Even though one might paraphrase absolutism and bicontextualism as the claim that quantifiers sometimes have an all-inclusive quantifier domain, the interpretation of sometimes is a different one: according to absolutism, sometimes means, that there is one $\mathcal {L}$ -interpretation according to which all $\mathcal {L}$ -quantifiers range over an unrestricted domain. According to bicontextualism, sometimes means that only a special class of $\mathcal {L}$ -sentences is adequate for an absolutistic interpretation.

This explains why bicontextualism really is an intermediate position: according to relativism, no sentence can ever achieve absolute generality, and according to absolutism, all sentences can sometimes achieve absolute generality.
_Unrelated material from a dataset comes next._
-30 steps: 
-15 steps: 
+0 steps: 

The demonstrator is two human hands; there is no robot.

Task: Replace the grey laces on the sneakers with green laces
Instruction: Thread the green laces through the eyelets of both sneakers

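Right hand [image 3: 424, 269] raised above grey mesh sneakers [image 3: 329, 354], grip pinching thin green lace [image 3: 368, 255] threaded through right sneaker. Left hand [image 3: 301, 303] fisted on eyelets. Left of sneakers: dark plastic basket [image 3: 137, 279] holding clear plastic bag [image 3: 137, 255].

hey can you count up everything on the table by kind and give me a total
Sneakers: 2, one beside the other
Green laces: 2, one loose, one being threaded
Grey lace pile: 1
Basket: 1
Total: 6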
According to bicontextualism, however, some sentences can never achieve absolute generality (relativistic aspect), while other sentences can sometimes achieve absolute generality (absolutistic aspect). In this sense, bicontextualism is neither fully absolutistic, nor fully relativistic.

7 Conclusion

As noted above, relativism is a strategy for avoiding set-theoretic paradoxes. Dummett has argued that paradoxes prove absolutism wrong. But the main lesson of this paper is that paradoxes do not force us into strict relativism, since absolutism can be combined with a relativistic treatment of paradoxes. A more cautious assessment shows that paradoxes only force us into relativism only with respect to sentences that are crucial to the paradoxes. Unproblematic sentences can be interpreted absolutistically even in the light of the paradoxes.

The development of a semantic framework that implements such an intermediate position between absolutism and relativism provides us with a semantic criterion for distinguishing between inherently absolutistic and inherently relativistic sentences. This shows that some sentences of the language of set theory are most naturally interpreted as expressing facts about only some sets, while other sentences are most naturally interpreted as expressing facts about all sets.

Moreover, a partly absolutist, partly relativist semantics such as bicontextualism for sets can be used to extract core properties of the set concept. The semantics can be used to isolate a class of sentences of the language of set theory with the special status of being true by the model containing all sets in its domain, and that are not satisfied by any standard model in the cumulative hierarchy.